** Opening DATA SHOWN block **

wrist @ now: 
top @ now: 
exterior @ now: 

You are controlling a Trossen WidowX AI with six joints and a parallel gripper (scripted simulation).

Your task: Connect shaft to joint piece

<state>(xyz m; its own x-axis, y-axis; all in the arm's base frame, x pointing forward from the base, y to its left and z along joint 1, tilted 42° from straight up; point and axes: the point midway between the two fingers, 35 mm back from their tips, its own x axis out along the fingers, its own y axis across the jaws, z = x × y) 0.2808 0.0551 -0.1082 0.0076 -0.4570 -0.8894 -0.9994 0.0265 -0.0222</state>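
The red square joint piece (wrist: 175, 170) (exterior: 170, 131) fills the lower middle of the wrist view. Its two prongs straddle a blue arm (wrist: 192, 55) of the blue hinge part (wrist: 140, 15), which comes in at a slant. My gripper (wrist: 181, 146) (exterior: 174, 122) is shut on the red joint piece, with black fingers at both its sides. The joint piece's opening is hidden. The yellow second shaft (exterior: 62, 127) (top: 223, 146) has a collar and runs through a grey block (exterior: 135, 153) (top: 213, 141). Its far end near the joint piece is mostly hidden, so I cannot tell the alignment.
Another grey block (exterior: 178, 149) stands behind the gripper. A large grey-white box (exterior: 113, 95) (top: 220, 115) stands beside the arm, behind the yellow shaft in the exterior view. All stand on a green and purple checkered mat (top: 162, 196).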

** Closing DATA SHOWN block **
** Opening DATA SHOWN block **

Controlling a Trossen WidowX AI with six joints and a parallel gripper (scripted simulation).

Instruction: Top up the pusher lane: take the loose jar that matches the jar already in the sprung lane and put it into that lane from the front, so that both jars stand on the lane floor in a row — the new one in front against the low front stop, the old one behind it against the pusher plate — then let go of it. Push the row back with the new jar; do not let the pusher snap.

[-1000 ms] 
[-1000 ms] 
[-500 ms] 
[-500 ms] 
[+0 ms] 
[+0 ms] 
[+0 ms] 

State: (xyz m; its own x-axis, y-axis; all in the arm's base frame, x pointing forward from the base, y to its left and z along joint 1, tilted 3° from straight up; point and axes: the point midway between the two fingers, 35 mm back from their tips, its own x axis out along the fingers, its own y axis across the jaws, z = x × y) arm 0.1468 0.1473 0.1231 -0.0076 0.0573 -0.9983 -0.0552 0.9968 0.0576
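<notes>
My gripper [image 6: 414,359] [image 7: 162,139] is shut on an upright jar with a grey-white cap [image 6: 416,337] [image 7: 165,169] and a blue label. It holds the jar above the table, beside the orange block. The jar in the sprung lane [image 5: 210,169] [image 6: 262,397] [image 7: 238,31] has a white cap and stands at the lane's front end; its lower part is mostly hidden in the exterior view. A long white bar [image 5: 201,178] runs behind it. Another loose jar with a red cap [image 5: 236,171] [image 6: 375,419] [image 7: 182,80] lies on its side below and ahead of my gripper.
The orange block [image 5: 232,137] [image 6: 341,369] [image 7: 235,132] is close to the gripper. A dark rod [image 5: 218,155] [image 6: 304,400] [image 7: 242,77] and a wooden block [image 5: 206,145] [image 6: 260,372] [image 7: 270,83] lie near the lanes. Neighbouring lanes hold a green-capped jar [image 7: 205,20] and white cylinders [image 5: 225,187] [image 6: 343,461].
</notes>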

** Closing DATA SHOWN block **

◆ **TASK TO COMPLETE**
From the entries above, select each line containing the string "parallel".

◆ **RESULT**
You are controlling a Trossen WidowX AI with six joints and a parallel gripper (scripted simulation).
Controlling a Trossen WidowX AI with six joints and a parallel gripper (scripted simulation).

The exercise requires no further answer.